• _REQUIREMENT_: An unaltered copy of every line below is the expected output.

* * *

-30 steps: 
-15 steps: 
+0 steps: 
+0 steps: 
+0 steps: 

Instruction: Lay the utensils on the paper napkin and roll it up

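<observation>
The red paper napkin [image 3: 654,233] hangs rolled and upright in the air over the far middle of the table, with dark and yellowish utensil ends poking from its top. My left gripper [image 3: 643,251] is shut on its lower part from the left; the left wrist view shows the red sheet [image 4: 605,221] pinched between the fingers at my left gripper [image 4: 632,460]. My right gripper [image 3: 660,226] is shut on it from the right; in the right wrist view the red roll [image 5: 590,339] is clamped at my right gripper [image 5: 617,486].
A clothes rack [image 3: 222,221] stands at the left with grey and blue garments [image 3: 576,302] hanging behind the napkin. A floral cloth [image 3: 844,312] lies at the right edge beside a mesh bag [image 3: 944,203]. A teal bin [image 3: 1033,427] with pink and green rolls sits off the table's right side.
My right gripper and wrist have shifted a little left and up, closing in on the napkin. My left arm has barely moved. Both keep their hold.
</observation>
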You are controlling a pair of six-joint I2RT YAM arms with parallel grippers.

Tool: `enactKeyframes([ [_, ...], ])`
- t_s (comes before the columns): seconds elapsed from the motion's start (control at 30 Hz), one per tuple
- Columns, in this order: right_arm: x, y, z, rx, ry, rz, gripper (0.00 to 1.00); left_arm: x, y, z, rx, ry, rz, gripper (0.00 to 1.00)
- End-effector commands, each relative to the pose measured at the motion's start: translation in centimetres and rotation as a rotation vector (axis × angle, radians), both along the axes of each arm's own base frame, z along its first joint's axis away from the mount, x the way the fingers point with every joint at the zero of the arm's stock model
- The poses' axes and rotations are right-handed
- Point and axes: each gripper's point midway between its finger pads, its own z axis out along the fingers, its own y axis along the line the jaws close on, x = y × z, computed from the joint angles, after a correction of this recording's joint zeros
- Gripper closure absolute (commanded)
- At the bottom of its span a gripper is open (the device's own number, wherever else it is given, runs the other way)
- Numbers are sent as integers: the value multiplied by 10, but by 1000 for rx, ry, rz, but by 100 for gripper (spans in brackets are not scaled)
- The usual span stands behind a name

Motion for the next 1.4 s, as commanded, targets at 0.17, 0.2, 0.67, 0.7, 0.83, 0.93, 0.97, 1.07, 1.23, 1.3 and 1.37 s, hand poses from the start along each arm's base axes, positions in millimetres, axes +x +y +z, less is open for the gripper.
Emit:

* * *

• _OUTPUT BELOW_:
-30 steps: 
-15 steps: 
+0 steps: 
+0 steps: 
+0 steps: 

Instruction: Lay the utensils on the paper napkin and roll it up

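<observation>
The red paper napkin [image 3: 654,233] hangs rolled and upright in the air over the far middle of the table, with dark and yellowish utensil ends poking from its top. My left gripper [image 3: 643,251] is shut on its lower part from the left; the left wrist view shows the red sheet [image 4: 605,221] pinched between the fingers at my left gripper [image 4: 632,460]. My right gripper [image 3: 660,226] is shut on it from the right; in the right wrist view the red roll [image 5: 590,339] is clamped at my right gripper [image 5: 617,486].
A clothes rack [image 3: 222,221] stands at the left with grey and blue garments [image 3: 576,302] hanging behind the napkin. A floral cloth [image 3: 844,312] lies at the right edge beside a mesh bag [image 3: 944,203]. A teal bin [image 3: 1033,427] with pink and green rolls sits off the table's right side.
My right gripper and wrist have shifted a little left and up, closing in on the napkin. My left arm has barely moved. Both keep their hold.
</observation>
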You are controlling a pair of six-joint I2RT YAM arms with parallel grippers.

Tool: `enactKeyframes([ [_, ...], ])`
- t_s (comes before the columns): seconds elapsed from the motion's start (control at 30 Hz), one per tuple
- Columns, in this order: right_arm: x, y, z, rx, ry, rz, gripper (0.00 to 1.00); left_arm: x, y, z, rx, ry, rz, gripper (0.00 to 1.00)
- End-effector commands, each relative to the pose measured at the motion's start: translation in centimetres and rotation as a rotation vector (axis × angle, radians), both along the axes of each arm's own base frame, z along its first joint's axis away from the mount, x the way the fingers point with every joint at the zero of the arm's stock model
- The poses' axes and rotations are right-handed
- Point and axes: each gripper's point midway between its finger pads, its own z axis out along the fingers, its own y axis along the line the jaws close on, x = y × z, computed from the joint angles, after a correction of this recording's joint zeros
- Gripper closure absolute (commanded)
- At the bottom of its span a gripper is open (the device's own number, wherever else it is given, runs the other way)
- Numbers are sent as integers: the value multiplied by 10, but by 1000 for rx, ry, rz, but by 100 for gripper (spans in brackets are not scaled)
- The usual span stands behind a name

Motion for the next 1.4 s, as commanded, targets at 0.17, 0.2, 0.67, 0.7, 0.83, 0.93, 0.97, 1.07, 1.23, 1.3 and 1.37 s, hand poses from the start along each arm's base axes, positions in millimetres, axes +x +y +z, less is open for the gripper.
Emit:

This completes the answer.